Task details:
Through the end of the data below, output every line exactly, beginning with the line that contains "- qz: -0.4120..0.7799".

Available data:

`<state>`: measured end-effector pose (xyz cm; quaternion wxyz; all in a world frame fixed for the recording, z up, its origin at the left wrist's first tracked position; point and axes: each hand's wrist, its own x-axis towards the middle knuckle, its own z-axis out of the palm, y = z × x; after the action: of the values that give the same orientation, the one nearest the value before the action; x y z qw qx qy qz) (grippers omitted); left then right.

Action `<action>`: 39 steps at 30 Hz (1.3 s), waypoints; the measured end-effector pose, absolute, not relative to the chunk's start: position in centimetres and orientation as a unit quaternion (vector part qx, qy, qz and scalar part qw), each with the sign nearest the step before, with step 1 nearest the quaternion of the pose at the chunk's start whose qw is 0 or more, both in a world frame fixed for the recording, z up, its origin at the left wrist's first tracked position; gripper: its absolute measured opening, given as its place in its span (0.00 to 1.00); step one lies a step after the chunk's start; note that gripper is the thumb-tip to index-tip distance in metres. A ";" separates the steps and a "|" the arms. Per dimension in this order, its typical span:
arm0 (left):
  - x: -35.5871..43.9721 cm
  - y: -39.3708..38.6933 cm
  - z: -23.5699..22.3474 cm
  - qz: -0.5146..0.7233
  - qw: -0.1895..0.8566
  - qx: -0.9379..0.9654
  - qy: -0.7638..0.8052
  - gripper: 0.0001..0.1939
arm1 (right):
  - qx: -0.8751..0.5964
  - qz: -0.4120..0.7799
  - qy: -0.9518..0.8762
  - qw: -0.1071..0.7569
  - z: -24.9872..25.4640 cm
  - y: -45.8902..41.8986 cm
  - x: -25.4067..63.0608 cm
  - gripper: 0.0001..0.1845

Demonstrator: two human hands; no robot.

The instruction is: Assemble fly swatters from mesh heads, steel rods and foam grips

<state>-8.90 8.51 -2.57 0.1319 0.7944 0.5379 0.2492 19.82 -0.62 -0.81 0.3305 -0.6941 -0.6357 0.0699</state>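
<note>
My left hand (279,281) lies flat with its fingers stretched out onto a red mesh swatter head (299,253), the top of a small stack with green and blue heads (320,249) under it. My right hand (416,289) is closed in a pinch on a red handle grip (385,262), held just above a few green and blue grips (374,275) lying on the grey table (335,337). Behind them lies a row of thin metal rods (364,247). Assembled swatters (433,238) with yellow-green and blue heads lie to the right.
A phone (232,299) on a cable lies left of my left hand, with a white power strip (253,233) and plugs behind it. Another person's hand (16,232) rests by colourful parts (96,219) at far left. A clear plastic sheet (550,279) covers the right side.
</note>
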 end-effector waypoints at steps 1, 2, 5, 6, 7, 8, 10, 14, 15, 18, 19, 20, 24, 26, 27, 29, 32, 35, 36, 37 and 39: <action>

Completed exercise:
  - qz: -0.4120..0.7799
  - qy: -0.9518..0.8762
  - qw: -0.1071..0.7569
  - z: -24.9872..25.4640 cm
  - y: -45.8902..41.8986 cm
  - x: -25.4067..63.0608 cm
  - gripper: 0.0001..0.1845

Demonstrator: two human hands; no robot.

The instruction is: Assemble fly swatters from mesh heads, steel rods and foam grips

<state>-8.90 8.51 -2.57 0.1319 0.7944 0.5379 0.2492 19.82 -0.62 -0.81 0.3305 -0.6941 -0.6357 0.0699</state>
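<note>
My left hand (279,281) lies flat with its fingers stretched out onto a red mesh swatter head (299,253), the top of a small stack with green and blue heads (320,249) under it. My right hand (416,289) is closed in a pinch on a red handle grip (385,262), held just above a few green and blue grips (374,275) lying on the grey table (335,337). Behind them lies a row of thin metal rods (364,247). Assembled swatters (433,238) with yellow-green and blue heads lie to the right.
A phone (232,299) on a cable lies left of my left hand, with a white power strip (253,233) and plugs behind it. Another person's hand (16,232) rests by colourful parts (96,219) at far left. A clear plastic sheet (550,279) covers the right side.
</note>
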 end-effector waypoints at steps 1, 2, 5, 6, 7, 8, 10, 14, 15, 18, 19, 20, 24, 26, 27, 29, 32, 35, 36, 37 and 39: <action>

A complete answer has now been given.